Dan Koh raised another $800,000 for his congressional bid

Jessica Rinaldi/Globe Staff/File

Democratic congressional candidate Dan Koh raised more than $1.6 million during second half of 2017.

By Globe Staff 

Democratic congressional candidate Dan Koh, who used his Boston City Hall connections and his relationship with Mayor Martin J. Walsh to raise an eye-popping $806,000 early last fall, says he raised another $810,000 in the final three months of last year.

That fund-raising cements his status as a serious contender for the seat that US Representative Niki Tsongas is vacating. Political insiders following the race said the results of his second fund-raising report would show whether Koh could sustain a well-funded campaign — a necessary component for a first-time candidate who just moved back to the district.


Koh’s campaign says the total $1.6 million he raised so far has come from 2,200 individual contributors, with more than half donating under $200 in the fourth quarter. He declined to reveal the exact sources of major donations until the end of the month, when such filings are required by federal campaign regulations.

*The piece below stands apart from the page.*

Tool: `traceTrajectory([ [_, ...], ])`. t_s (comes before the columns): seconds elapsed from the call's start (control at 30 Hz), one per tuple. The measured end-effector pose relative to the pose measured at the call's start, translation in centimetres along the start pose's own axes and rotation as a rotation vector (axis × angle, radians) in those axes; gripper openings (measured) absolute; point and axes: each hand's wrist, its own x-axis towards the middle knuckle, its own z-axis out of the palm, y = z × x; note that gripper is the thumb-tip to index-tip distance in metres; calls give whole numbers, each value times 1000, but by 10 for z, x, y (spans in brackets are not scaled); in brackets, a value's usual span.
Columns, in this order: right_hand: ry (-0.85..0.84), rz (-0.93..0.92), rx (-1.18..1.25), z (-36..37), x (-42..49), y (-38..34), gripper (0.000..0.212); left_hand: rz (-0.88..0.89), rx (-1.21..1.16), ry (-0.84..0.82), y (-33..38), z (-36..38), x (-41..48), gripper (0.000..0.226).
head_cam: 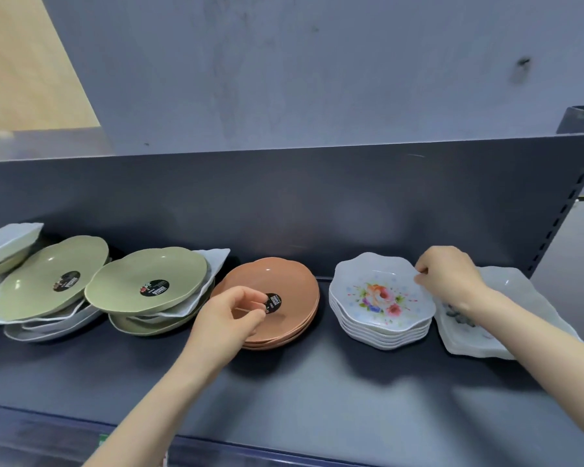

His first fund-raising report showed that a good part of his funds came from developers and others doing business with the city.

But Koh, who served as Walsh’s chief of staff until the Andover native resigned to run for Congress, said his latest report will show his contributions come from more than half of the communities in the district.

Meanwhile, another candidate showed some fund-raising chops: Rufus Gifford, who was ambassador to Denmark under Barack Obama and joined the race in November, announced he raised just over $500,000 from more than 1,100 contributions.

Gifford was Obama’s national finance director in 2012, when the campaign raised over $1 billion.


Still, his congressional campaign’s fund-raising report shows he can be a serious player in the crowded Democratic race.

Gifford grew up on the North Shore and only moved into the district town of Concord in the fall.

Gifford raised a portion of that sum in $5,400 increments, which is the limit for contributions (half can be used for the primary, the other for the general election).

He said nearly 75 percent of his donations coming in at $100 or less.